I guess I might be the only one who realky liked Heartbreak Soup. And I really did, a really lot. I enjoyed the art, I enjoyed the writing. Even the lettering didn’t bother me. There were a couple places which were a little squinty, but I got it in digital, so zoom, baby.

As I was reading it I thought, this is really good. And then I thought, Joel must really love controversy because I can see this going over okay in the 80s but it’s the kind of story that would get you crucified if you wrote it now. Adult men having sex with little girls (adult women having sex with the boys), sexism, domestic violence, racism, objectification of women….

And maybe the most unforgivable thing is that the characters doing those things aren’t the villains, they’re the sympathetic heart of the story.

So I reflected on our changing mores and tolerance for art while I was reading it. And what I want to talk about in this book versus what opinions might be acceptable kept me thinking over what to write (and what not to) for a while. Nearly too long.

I recall Joel saying, either in one of his posts here of maybe on Twitter, people like it because of how it follows the characters as they get older. I don’t think that mattered so much to me. I enjoyed how the characters evolved, but I the thing I really liked was the way different characters perspectives and stories added nuance and changed the meaning of stories that had already been told.

(I should say “spoiler alert” here.)

Like the way Luba entirely forgets seducing Heraclio when he was a boy, while from his perspective, it was a profound life event with far reaching impact in his relationship with his best friends and his wife.

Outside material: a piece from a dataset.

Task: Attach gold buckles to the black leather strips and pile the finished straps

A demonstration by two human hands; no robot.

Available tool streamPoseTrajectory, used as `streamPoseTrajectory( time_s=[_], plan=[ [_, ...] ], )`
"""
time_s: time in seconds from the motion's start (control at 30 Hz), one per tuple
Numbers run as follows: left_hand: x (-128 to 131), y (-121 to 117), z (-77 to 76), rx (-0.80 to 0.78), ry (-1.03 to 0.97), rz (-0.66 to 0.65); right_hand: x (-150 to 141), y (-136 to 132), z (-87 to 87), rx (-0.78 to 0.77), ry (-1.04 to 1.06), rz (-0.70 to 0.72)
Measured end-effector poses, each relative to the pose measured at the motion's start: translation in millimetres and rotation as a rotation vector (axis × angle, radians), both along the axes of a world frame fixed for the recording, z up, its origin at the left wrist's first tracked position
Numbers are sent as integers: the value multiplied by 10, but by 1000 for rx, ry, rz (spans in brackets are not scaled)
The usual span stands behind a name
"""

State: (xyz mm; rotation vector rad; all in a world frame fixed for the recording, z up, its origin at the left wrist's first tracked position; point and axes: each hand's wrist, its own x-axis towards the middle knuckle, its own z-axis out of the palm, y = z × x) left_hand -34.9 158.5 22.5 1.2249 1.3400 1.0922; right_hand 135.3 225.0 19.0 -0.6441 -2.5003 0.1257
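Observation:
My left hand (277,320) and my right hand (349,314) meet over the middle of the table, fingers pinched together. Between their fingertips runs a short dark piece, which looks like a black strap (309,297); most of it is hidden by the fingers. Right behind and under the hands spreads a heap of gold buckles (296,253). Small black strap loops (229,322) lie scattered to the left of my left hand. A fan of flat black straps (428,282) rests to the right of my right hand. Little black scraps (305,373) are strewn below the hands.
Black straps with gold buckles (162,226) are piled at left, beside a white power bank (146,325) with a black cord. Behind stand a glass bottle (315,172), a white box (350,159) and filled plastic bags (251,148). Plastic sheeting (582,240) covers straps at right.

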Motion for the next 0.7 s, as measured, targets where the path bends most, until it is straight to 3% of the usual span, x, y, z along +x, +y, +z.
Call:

For me, the female characters dominated the story. I don’t know what proportion, in terms of panels and word count, was actually given to them; there was plenty of page time for the male characters too. But the women seemed seemed… elemental. And even in the world of the story, the women of Palomar are considered remarkable. There’s the relationship between Chelo and Luba, their rivalry and friendship. Luba’s matriarchal clan, fierce Carmen and broken Pipo and wild Tonantzin.

I have a hard time defining exactly what I like about it. The dignity of the characters is part of it; the way they’re deeply flawed but still sympathetic. The depth of the story, and I haven’t even mentioned the social issues Hernandez doesn’t shy away from, like when the photographer Howard comes to Palomar, and he wants to take pictures of Luba and her family looking dirty and ragged in front of the theater. Or the treatment of homosexual relationships.

A lot of culture from the 80s feels so dated now, but this doesn’t, even with Tonantzin’s cold war references. It feels very contemporary. There aren’t a lot of comics in my library that I find have the depth to sustain rereading, but for me this is definitely one of them.

* Also, after reading Amir’s post, now I need to look up Black Monday Murders – ‘complex and often aggressively obscured’ sounds right down my alley.